Action item:
Nothing outside the range is wanted. Repeat exactly the lines below from the one with "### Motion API" through the one with "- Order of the".

Top of Material for the task

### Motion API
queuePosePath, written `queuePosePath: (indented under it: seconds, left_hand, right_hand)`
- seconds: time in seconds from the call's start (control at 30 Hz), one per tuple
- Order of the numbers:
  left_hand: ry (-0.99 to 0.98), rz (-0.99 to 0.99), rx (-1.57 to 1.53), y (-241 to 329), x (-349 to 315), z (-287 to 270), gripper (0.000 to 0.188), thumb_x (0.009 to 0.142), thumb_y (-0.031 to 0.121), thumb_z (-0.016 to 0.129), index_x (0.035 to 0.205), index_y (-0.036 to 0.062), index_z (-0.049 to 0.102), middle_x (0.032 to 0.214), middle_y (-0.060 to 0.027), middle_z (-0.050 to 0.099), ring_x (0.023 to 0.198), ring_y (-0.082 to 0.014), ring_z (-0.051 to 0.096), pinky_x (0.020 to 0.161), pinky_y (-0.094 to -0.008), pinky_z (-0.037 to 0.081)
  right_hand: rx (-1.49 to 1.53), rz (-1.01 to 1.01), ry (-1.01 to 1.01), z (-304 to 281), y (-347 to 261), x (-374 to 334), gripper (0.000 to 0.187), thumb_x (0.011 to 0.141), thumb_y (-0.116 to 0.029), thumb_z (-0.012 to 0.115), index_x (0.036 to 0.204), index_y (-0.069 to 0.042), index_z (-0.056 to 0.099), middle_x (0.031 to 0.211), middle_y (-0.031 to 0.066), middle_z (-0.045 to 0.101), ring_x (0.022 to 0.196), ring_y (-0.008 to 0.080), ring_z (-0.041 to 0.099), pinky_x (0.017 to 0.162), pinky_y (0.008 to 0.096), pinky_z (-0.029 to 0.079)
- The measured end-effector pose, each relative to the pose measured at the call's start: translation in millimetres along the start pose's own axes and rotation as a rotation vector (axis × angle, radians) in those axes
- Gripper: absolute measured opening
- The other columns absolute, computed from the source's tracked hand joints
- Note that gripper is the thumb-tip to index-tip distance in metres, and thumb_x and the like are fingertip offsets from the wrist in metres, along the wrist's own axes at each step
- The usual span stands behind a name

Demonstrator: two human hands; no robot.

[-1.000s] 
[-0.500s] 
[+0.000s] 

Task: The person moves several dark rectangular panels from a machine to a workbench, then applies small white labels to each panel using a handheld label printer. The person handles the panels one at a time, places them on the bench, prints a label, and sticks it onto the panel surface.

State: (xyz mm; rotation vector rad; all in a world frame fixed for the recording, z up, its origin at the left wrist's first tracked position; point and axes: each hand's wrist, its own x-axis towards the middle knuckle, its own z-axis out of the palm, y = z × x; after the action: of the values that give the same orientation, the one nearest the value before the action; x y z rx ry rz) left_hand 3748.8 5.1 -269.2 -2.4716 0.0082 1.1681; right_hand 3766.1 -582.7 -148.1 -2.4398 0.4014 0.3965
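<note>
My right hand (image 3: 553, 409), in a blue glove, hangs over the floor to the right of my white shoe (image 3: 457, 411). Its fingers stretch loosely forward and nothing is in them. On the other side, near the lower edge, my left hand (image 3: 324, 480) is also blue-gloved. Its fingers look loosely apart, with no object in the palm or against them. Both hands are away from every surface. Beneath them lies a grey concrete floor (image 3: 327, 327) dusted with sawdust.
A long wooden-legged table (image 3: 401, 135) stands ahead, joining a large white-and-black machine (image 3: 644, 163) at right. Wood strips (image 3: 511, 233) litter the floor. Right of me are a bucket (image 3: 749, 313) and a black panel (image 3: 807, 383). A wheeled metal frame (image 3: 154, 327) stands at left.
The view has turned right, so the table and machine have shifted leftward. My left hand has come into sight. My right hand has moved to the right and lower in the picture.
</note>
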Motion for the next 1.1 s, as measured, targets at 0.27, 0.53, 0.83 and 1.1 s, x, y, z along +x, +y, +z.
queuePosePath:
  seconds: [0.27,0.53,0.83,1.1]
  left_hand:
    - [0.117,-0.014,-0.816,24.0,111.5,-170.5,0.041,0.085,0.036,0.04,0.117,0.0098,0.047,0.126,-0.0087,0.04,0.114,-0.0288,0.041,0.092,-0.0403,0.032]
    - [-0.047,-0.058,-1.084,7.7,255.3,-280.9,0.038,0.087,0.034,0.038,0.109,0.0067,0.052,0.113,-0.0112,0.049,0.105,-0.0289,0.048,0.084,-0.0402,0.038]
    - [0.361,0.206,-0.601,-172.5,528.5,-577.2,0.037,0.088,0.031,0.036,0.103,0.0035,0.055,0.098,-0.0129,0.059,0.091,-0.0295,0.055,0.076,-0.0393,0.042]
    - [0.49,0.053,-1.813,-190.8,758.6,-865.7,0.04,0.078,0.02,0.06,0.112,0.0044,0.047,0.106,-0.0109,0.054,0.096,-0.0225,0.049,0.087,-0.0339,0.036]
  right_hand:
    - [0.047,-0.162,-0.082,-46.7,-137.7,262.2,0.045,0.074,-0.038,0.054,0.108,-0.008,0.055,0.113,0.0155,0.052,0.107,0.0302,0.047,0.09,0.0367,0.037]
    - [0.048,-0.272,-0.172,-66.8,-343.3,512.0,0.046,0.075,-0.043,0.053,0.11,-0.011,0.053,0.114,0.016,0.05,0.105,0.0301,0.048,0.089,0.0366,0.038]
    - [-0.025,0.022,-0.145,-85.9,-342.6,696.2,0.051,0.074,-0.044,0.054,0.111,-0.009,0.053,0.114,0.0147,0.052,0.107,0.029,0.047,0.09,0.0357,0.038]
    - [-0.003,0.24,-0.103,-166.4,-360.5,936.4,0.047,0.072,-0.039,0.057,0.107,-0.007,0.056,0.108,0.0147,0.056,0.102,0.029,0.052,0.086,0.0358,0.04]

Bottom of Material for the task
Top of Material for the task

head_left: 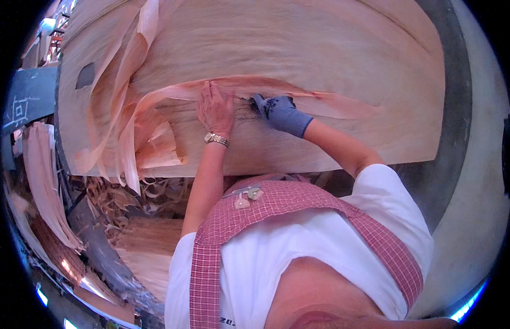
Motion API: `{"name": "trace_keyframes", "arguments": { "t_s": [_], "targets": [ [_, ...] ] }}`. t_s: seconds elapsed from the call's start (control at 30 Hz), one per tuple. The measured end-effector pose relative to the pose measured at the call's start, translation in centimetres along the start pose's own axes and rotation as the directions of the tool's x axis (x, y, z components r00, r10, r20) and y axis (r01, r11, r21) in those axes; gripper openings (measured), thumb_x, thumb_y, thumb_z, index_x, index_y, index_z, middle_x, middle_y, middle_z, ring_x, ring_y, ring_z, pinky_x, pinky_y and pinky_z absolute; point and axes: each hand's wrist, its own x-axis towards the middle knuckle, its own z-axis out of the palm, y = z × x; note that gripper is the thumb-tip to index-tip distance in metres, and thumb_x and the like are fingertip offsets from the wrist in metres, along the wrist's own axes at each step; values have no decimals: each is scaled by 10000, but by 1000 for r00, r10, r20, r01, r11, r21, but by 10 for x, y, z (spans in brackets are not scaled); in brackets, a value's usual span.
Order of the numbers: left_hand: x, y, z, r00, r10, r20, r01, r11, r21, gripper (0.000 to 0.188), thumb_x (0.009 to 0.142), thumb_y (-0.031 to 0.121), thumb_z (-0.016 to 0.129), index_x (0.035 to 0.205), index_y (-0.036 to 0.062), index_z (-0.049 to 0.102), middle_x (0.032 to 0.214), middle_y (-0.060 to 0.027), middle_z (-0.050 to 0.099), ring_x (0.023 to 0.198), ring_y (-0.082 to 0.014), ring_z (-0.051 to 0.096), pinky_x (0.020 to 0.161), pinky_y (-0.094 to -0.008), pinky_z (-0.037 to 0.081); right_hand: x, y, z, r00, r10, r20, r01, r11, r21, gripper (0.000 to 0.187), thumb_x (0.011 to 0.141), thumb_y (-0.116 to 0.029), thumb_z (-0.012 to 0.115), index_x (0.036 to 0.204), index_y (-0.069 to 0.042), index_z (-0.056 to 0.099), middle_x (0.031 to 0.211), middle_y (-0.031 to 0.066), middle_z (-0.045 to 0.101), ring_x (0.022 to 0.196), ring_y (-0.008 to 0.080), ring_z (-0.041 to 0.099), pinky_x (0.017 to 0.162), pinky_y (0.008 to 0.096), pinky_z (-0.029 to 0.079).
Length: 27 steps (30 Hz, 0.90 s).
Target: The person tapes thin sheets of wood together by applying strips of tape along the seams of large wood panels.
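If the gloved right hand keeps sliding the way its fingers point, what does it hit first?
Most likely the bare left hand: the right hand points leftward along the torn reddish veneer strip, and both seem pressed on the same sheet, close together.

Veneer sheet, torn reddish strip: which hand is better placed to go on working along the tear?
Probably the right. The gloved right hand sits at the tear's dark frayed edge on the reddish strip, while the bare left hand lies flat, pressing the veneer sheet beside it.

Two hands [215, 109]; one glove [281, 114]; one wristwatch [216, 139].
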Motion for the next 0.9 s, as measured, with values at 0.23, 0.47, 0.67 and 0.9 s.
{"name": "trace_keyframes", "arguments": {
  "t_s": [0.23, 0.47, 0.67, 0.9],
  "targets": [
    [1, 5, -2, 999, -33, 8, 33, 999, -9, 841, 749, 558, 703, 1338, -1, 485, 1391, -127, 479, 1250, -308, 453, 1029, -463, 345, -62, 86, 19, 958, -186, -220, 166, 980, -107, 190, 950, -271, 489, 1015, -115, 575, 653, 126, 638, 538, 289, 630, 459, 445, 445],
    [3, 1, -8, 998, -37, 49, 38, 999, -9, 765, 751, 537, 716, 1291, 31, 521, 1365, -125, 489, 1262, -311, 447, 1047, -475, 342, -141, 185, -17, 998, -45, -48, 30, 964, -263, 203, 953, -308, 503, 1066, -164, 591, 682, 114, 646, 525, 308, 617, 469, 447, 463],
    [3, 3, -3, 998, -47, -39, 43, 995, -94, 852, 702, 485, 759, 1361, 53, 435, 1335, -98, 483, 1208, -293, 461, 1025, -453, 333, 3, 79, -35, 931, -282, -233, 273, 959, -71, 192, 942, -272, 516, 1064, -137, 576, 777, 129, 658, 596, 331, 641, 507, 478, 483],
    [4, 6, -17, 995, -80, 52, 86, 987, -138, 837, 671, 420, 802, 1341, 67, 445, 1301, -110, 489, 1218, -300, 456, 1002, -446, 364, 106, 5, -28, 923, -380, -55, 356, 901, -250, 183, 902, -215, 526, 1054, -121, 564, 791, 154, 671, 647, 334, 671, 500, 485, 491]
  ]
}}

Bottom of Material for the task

Answer below:
### Motion API
queuePosePath, written `queuePosePath: (indented under it: seconds, left_hand, right_hand)`
- seconds: time in seconds from the call's start (control at 30 Hz), one per tuple
- Order of the numbers:

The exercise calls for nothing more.